**What you should do:**
Repeat the lines of the data that follow, please, starting at the first and stopping after the one with "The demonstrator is".

Stored items:

^^^^^^^^

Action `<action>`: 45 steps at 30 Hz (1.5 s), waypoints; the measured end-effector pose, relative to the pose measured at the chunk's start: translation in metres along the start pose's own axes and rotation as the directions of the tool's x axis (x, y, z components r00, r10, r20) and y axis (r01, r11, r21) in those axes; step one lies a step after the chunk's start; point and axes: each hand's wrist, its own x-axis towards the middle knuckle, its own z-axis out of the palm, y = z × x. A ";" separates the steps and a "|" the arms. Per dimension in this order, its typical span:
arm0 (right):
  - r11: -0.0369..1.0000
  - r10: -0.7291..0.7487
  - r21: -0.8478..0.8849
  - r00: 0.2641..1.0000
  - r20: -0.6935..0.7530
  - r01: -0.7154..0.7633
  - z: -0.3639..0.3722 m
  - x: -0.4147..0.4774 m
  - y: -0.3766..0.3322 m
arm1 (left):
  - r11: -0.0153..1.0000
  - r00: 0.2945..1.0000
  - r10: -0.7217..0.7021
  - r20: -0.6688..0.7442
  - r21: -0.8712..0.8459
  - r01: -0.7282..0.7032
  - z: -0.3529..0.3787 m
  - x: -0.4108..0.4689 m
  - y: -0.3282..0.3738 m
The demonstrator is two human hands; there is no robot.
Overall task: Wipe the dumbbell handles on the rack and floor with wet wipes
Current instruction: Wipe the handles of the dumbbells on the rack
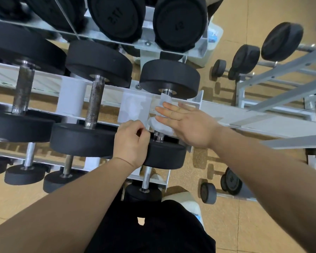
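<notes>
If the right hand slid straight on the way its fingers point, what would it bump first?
The right hand lies flat on the wet wipe round the handle, with its fingers pointing left. Past the wipe, it would probably meet the rack's pale plate first, though the depth is hard to judge.

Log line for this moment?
step: wiping dumbbell handle | right hand: flat, pressing wet wipe on handle | left hand: curled beside wipe, grip unclear
</notes>
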 end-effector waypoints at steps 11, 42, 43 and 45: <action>0.765 0.588 0.529 0.734 -0.340 -0.367 0.004 0.030 -0.031 | 1.000 1.000 0.009 -0.007 -0.005 -0.009 -0.001 0.000 0.000; 0.940 0.286 0.287 0.887 -0.363 -0.185 0.005 0.040 -0.018 | 1.000 1.000 0.020 -0.017 -0.003 -0.020 -0.001 -0.001 0.000; 0.922 0.349 0.306 0.847 -0.401 -0.235 0.001 0.045 -0.012 | 1.000 1.000 0.012 -0.013 -0.003 -0.012 -0.001 -0.001 0.001; 0.864 0.474 0.400 0.757 -0.450 -0.304 -0.006 0.050 -0.004 | 1.000 1.000 -0.006 -0.005 -0.008 0.006 -0.001 -0.001 0.002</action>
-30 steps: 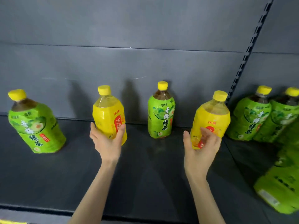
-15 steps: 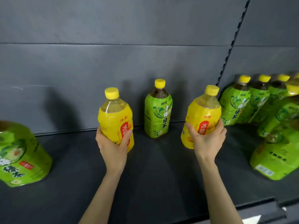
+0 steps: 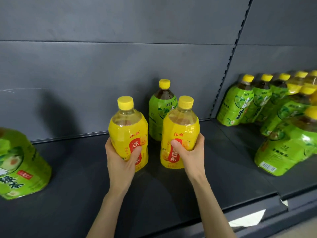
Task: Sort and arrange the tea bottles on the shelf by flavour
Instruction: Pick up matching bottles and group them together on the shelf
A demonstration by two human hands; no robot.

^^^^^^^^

**Written solution:**
Action `<action>`: 45 steps at 30 Hz (1.5 s), waypoints; the measured end-effector pose, relative to the pose measured at the chunk's start: translation in metres along the start pose's own axes and rotation as the directions of the tool's x axis (x, y, z components r00, r10, r20) and y axis (r01, r11, r21) in those axes; step one lies a step after the chunk's start; point and axes: each hand's wrist, its own x-axis towards the middle knuckle, its own z-axis out of the palm, y = z × x. A ";" separates the steps and a "|" the arms. Per dimension in this order, its typical span:
arm0 (right):
  - r11: -0.0369..1.0000
  - r10: -0.7291..0.7487
  - r21: -0.8478..0.8849
  - r00: 0.2641..1.0000
  - r20: -0.6935..0.7530
  - r01: -0.7154..0.7633
  - z: -0.3639..0.3722 m
  - x: -0.4147..0.4774 m
  - y: -0.3766..0.3322 m
arm1 (left):
  - r11: -0.0153..1.0000
  - r00: 0.2945..1.0000
  - r10: -0.7217..0.7021
  - r20: -0.6688..0.7442
  - r21: -0.8712..0.8459
  - r01: -0.7282..0.7032
  - z: -0.3529..0.3787 m
  - x: -0.4108..0.4689 m
  - y: -0.3282..0.3738 m
The demonstrator is two human hands; there is no robot.

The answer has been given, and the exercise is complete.